▸ **EXERCISE OBJECTIVE**
From start to end, write out the following data exactly, apart from its images.

▸ **INFORMATION SHOWN**
▼

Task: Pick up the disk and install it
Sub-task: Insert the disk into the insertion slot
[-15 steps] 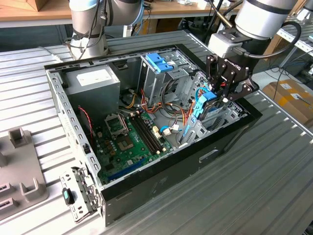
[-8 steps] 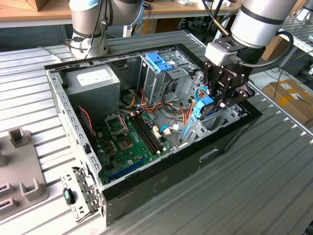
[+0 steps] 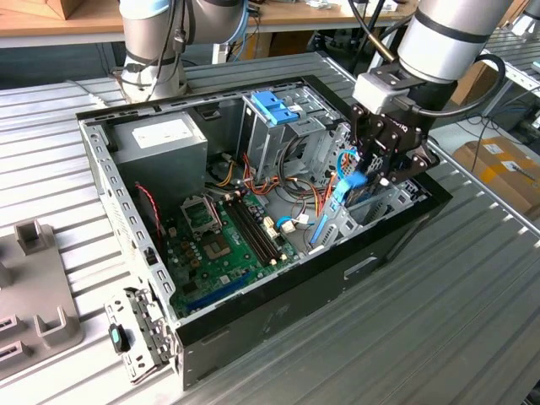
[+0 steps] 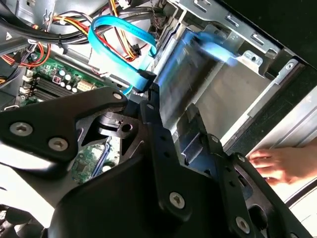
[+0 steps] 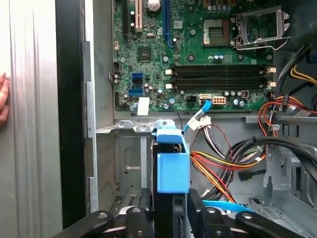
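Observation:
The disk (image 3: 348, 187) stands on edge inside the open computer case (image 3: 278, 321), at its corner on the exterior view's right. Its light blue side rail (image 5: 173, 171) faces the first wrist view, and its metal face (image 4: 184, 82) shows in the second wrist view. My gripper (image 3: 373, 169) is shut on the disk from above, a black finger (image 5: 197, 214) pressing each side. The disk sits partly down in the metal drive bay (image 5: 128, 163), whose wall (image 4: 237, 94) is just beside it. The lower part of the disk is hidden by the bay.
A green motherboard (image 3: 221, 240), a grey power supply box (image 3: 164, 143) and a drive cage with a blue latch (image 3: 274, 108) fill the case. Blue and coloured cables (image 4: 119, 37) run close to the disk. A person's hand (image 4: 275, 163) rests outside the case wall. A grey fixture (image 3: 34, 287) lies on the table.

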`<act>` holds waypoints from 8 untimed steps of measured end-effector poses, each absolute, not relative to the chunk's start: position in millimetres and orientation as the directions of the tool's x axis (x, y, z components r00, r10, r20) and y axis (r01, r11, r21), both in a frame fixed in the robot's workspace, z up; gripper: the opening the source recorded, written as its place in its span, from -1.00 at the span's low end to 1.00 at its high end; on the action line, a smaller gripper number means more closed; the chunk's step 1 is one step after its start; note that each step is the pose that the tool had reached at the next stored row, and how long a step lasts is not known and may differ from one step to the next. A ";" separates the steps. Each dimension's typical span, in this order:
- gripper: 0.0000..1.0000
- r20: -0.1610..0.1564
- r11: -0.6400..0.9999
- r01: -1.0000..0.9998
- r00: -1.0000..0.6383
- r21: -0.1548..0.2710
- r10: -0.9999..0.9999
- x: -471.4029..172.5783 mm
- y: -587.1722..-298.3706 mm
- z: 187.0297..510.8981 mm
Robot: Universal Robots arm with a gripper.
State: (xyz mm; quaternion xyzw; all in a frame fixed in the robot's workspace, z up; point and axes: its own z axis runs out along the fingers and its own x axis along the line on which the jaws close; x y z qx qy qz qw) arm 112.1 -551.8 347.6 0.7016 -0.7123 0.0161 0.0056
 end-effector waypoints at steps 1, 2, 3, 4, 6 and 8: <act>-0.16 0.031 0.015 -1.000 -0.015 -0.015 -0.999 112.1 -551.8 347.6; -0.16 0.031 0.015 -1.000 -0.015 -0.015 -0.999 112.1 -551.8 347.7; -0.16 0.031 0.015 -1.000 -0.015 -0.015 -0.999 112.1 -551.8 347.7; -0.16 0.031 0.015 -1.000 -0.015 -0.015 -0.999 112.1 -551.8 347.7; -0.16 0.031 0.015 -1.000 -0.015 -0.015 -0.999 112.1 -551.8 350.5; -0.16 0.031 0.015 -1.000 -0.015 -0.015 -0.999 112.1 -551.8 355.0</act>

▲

▸ **ANSWER SECTION**
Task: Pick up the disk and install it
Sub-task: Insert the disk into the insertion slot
[-15 steps] 
[-8 steps] 
[+0 steps] 
[+0 steps] 
[+0 steps] 
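Observation:
The disk (image 3: 348, 187) stands on edge inside the open computer case (image 3: 278, 321), at its corner on the exterior view's right. Its light blue side rail (image 5: 173, 171) faces the first wrist view, and its metal face (image 4: 184, 82) shows in the second wrist view. My gripper (image 3: 373, 169) is shut on the disk from above, a black finger (image 5: 197, 214) pressing each side. The disk sits partly down in the metal drive bay (image 5: 128, 163), whose wall (image 4: 237, 94) is just beside it. The lower part of the disk is hidden by the bay.
A green motherboard (image 3: 221, 240), a grey power supply box (image 3: 164, 143) and a drive cage with a blue latch (image 3: 274, 108) fill the case. Blue and coloured cables (image 4: 119, 37) run close to the disk. A person's hand (image 4: 275, 163) rests outside the case wall. A grey fixture (image 3: 34, 287) lies on the table.
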
`<act>` holds waypoints from 8 untimed steps of measured end-effector poses, each absolute, not relative to the chunk's start: position in millimetres and orientation as the directions of the tool's x axis (x, y, z components r00, r10, r20) and y axis (r01, r11, r21), both in a frame fixed in the robot's workspace, z up; gripper: the opening the source recorded, written as its place in its span, from -1.00 at the span's low end to 1.00 at its high end; on the action line, a smaller gripper number means more closed; the chunk's step 1 is one step after its start; note that each step is the pose that the tool had reached at the next stored row, and how long a step lasts is not known and may differ from one step to the next. A ";" separates the steps. Each dimension's typical span, in this order:
- gripper: 0.0000..1.0000
- r20: -0.1610..0.1564
- r11: -0.6400..0.9999
- r01: -1.0000..0.9998
- r00: -1.0000..0.6383
- r21: -0.1548..0.2710
- r10: -0.9999..0.9999
- x: -471.4029..172.5783 mm
- y: -587.1722..-298.3706 mm
- z: 187.0297..510.8981 mm
Robot: Universal Robots arm with a gripper.
State: (xyz mm; quaternion xyzw; all in a frame fixed in the robot's workspace, z up; point and axes: its own z axis runs out along the fingers and its own x axis along the line on which the jaws close; x y z qx qy qz qw) arm 112.1 -551.8 347.6 0.7016 -0.7123 0.0161 0.0056
 end-effector waypoints at steps 1, 2, 3, 4, 6 and 8: <act>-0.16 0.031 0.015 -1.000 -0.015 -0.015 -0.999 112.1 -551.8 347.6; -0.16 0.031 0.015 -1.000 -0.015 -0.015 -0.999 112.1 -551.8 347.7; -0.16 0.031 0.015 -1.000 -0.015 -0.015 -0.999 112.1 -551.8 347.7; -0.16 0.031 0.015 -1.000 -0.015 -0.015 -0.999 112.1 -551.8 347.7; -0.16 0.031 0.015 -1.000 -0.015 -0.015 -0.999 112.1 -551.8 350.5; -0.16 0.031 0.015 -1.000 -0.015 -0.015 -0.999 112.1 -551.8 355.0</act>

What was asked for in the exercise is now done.